(WORK ORDER):
If a line holds the word "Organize", copy it from the entries.

(Recorded data):
++++
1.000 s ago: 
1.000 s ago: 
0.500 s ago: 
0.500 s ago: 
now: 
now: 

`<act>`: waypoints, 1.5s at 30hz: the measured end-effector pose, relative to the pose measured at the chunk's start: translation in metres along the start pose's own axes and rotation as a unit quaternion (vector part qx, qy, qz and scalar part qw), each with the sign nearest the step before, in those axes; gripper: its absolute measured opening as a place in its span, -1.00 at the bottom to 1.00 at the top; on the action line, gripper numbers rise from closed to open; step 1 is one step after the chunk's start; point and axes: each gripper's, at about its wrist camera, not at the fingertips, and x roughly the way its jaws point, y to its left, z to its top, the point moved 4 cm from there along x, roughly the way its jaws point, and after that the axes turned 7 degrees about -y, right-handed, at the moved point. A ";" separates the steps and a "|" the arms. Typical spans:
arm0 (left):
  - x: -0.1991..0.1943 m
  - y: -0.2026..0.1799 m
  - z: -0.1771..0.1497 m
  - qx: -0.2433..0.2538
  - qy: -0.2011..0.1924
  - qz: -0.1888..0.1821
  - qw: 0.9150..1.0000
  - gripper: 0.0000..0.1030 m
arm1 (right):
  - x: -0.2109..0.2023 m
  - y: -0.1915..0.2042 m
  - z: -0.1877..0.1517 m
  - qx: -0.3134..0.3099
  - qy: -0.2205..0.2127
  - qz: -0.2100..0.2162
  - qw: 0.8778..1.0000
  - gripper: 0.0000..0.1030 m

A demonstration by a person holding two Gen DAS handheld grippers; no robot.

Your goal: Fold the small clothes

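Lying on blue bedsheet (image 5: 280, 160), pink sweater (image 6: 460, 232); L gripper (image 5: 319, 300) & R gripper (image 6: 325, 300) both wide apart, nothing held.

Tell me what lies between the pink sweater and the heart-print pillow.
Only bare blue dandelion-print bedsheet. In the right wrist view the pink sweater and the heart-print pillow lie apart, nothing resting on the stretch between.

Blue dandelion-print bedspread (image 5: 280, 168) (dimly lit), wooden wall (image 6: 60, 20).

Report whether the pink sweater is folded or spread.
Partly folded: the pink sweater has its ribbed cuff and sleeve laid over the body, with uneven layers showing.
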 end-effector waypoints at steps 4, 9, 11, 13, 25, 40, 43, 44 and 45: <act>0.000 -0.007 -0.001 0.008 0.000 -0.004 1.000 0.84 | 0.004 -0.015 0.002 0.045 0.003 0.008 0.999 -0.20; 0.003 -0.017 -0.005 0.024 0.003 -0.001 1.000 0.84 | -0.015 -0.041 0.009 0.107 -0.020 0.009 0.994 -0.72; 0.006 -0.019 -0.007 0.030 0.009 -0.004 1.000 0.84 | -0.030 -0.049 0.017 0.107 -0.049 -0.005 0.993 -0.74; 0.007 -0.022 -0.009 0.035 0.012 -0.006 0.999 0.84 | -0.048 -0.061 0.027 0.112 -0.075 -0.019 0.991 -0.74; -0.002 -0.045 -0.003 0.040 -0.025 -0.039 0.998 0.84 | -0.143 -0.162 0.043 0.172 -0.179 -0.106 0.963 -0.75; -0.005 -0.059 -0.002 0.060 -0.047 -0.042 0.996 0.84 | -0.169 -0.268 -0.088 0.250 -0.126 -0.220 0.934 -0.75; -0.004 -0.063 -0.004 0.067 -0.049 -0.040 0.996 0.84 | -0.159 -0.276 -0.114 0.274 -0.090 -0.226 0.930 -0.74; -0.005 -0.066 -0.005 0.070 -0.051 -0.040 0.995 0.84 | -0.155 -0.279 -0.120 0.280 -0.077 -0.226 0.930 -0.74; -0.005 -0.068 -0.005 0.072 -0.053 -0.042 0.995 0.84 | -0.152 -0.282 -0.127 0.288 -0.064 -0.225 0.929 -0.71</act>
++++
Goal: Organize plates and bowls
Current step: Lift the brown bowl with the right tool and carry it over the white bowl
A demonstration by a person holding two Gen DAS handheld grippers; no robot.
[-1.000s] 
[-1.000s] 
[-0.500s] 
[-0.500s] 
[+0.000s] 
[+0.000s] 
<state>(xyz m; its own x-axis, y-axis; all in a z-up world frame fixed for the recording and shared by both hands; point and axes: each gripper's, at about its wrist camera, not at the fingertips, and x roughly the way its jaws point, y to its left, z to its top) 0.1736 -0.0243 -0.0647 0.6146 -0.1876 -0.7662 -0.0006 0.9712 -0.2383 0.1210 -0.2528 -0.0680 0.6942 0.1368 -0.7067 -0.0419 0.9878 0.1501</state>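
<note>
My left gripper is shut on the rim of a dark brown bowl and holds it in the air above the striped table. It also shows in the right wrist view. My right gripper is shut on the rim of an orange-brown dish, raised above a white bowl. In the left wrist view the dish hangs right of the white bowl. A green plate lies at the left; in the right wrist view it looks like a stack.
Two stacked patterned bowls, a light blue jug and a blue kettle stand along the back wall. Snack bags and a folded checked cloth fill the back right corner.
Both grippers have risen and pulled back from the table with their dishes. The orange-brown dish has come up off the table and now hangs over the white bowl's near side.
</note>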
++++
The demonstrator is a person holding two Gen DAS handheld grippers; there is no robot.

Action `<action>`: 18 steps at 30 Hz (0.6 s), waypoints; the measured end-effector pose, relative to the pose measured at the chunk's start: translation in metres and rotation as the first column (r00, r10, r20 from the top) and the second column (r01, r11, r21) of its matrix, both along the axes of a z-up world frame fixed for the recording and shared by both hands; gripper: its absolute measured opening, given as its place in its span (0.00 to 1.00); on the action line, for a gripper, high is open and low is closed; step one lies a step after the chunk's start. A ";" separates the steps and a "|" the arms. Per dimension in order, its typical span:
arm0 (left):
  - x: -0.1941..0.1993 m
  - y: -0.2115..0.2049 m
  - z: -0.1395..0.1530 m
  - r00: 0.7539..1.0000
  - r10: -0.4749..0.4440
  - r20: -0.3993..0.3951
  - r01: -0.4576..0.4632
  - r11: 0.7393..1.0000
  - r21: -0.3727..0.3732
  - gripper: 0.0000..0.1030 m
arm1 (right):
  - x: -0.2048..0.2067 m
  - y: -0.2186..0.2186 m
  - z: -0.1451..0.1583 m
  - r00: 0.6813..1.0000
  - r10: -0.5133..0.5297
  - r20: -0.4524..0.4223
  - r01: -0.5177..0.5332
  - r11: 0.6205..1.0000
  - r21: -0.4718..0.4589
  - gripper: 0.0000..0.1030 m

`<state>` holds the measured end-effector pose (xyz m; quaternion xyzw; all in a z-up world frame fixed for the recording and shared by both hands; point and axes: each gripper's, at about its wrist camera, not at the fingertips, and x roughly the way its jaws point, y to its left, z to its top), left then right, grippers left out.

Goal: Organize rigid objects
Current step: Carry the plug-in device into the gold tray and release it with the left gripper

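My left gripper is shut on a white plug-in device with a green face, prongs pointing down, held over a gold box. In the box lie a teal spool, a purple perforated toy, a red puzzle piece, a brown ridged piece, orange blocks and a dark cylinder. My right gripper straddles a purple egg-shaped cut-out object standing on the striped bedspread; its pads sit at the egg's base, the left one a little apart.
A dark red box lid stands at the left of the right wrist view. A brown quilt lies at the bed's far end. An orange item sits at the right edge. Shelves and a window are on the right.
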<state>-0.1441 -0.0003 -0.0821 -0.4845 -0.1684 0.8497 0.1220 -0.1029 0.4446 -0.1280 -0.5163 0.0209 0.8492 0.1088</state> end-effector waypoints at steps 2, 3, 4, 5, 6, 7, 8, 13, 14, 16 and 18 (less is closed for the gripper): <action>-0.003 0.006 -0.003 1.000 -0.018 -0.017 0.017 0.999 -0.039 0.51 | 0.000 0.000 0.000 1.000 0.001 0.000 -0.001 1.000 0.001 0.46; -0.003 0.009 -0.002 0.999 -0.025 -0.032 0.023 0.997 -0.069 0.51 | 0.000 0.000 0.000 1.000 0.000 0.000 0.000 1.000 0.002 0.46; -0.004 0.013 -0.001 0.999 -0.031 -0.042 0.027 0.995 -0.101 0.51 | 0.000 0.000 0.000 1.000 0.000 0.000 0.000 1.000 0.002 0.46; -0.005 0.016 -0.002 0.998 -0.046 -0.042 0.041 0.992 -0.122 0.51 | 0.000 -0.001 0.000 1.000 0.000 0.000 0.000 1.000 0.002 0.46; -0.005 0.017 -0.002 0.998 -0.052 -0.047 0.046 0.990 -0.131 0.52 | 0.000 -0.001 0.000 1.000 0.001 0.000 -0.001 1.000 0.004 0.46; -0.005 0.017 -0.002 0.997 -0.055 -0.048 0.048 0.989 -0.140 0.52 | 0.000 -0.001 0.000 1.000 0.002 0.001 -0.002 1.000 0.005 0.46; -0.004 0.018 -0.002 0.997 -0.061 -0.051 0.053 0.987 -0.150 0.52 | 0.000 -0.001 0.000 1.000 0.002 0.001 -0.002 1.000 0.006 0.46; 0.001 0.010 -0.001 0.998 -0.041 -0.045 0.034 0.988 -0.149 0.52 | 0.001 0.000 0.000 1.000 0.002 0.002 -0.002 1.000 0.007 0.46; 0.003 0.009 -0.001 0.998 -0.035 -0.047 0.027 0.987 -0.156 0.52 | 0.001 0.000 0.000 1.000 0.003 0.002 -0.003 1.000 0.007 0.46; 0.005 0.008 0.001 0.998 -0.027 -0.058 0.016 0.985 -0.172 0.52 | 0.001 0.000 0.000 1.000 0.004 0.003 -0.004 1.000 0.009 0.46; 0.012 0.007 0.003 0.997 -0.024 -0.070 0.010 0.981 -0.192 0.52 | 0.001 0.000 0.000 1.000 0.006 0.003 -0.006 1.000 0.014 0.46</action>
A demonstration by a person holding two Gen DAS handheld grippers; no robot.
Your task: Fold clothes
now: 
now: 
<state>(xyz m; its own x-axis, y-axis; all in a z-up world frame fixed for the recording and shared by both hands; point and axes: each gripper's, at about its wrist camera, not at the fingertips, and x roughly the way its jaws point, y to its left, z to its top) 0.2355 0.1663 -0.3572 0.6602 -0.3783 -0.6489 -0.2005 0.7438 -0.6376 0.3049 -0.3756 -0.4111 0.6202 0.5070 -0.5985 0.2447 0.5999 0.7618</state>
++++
(SOLUTION FOR THIS TASK):
Goal: Organize plates and bowls
Goal: Organize rigid objects

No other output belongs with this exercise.